Trypanosoma brucei U insertion and U deletion activities co-purify with an enzymatic editing complex but are differentially optimized

Trypanosoma brucei U insertion and U deletion activities co-purify with an enzymatic editing complex but are differentially optimized

Jorge Cruz-Reyes, Laura N. Rusché and Barbara Sollner-Webb*

Department of Biological Chemistry, The Johns Hopkins University School of Medicine, 725 North Wolfe Street, Baltimore, MD 21205, USA

Received May 24, 1998; Revised and Accepted June 24, 1998

ABSTRACT

RNA editing, the processing that generates functional mRNAs in trypanosome mitochondria, involves cycles of protein catalyzed reactions that specifically insert or delete U residues. We recently reported purification from Trypanosoma brucei mitochondria of a complex showing seven major polypeptides which exhibits the enzymatic activities inferred in editing and that a pool of fractions of the complex catalyzed U deletion, the minor form of RNA editing in vivo. We now show that U insertion activity, the major form of RNA editing in vivo, chromatographically co-purifies with both U deletion activity and the protein complex. Furthermore, these editing activities co-sediment at ~20 S. U insertion does not require a larger, less characterized complex, as has been suggested and could have implied that the editing machinery would not function in a processive manner. We also show that U insertion is optimized at rather different and more exacting reaction conditions than U deletion. By markedly reducing ATP and carrier RNA and increasing UTP and carrier protein relative to standard editing conditions, U insertion activity of the purified fraction is enhanced ~100-fold.

INTRODUCTION

RNA editing is a fascinating form of RNA processing in which U residues are post-transcriptionally inserted into or deleted from primary trypanosome mitochondrial transcripts to achieve mature mRNA coding sequences (reviewed in 1-6). This editing occurs at multiple sites in substrate pre-mRNAs, can create translation start and stop codons, and inserts over half the protein coding residues of certain mRNAs. The editing is directed by guide RNAs (gRNAs), short mitochondrial transcripts whose 5[prime]-region anchors to the pre-edited mRNA by base pairing, central region guides the editing modifications, and 3[prime]-oligo(U) may tether the upstream, generally highly purine rich, mRNA. The mismatches in complementarity between the gRNA and pre-edited mRNA can direct U insertions and U deletions. About 90% of the ~4000 editing events in Trypanosoma brucei, Leishmania tarentolae and Crithidia fasciculata are U insertion, while ~10% are U deletion (2,6).

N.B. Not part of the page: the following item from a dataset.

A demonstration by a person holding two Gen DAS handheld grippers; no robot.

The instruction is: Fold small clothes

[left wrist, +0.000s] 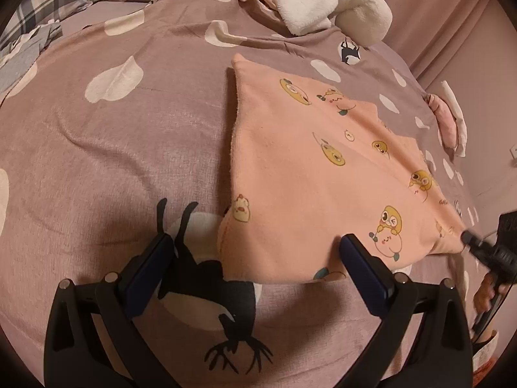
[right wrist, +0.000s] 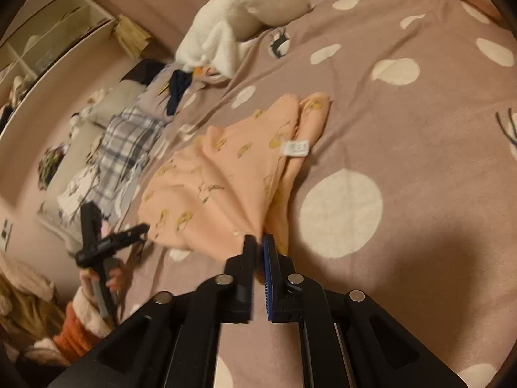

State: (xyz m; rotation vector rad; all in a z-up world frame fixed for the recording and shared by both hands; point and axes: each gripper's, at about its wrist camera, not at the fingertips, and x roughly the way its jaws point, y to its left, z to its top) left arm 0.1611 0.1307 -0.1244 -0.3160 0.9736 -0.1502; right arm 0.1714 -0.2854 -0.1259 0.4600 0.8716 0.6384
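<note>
Mauve bedspread (left wrist: 129,148) w/ white spots, covering the whole bed. White plush toy (left wrist: 323,3) at far end, plaid cloth (right wrist: 129,142) beside it. Pink printed garment (left wrist: 307,174) spread flat mid-bed, white label (right wrist: 296,147) showing. Left gripper (left wrist: 255,242) hovering over near hem, jaws wide apart, gripping nothing. Right gripper (right wrist: 260,242) pinched tight on garment's corner, fabric bunched btwn pads; edge blurred, so prob. lifted slightly off the bedspread.

Both wrist views look down, close; both show the garment (left wrist: 316,168).
</note>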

The basic mechanism of the RNA editing cycles in T.brucei has now been shown to involve a series of three protein enzyme catalyzed reactions (7-9; Fig. 1), much as originally suggested (10). It does not involve transesterification reactions, as has also been proposed (11,12). Initially, the mRNA is cleaved just 5[prime] of the anchor region duplex, at the first mismatch with the gRNA. Recent evidence indicates that this initial cleavage step is different for U insertion and U deletion reactions (13). Then, for U insertion, U residues are added to the 3[prime]-terminus of the upstream mRNA fragment by a terminal U transferase (TUTase), while for U deletion, U residues are removed from the 3[prime]-end of the upstream mRNA fragment by a 3[prime]-U exonuclease (Fig. 1). Finally, the upstream and downstream mRNA segments are re-joined by RNA ligase. This editing allows the mRNA-gRNA duplex to extend up to the next mismatch, which then directs cleavage and the next editing cycle (8,9). Through multiple such cycles, the pre-mRNA becomes edited progressively in a 3[prime]->5[prime] direction. This editing scheme has been demonstrated using ATPase 6 (A6) RNA, where the natural first editing site (ES1) is U-deletional (7,9) and the second editing site (ES2) is U-insertional (8). A similar mechanism for U insertion has also been proposed for L.tarentolae (14,15).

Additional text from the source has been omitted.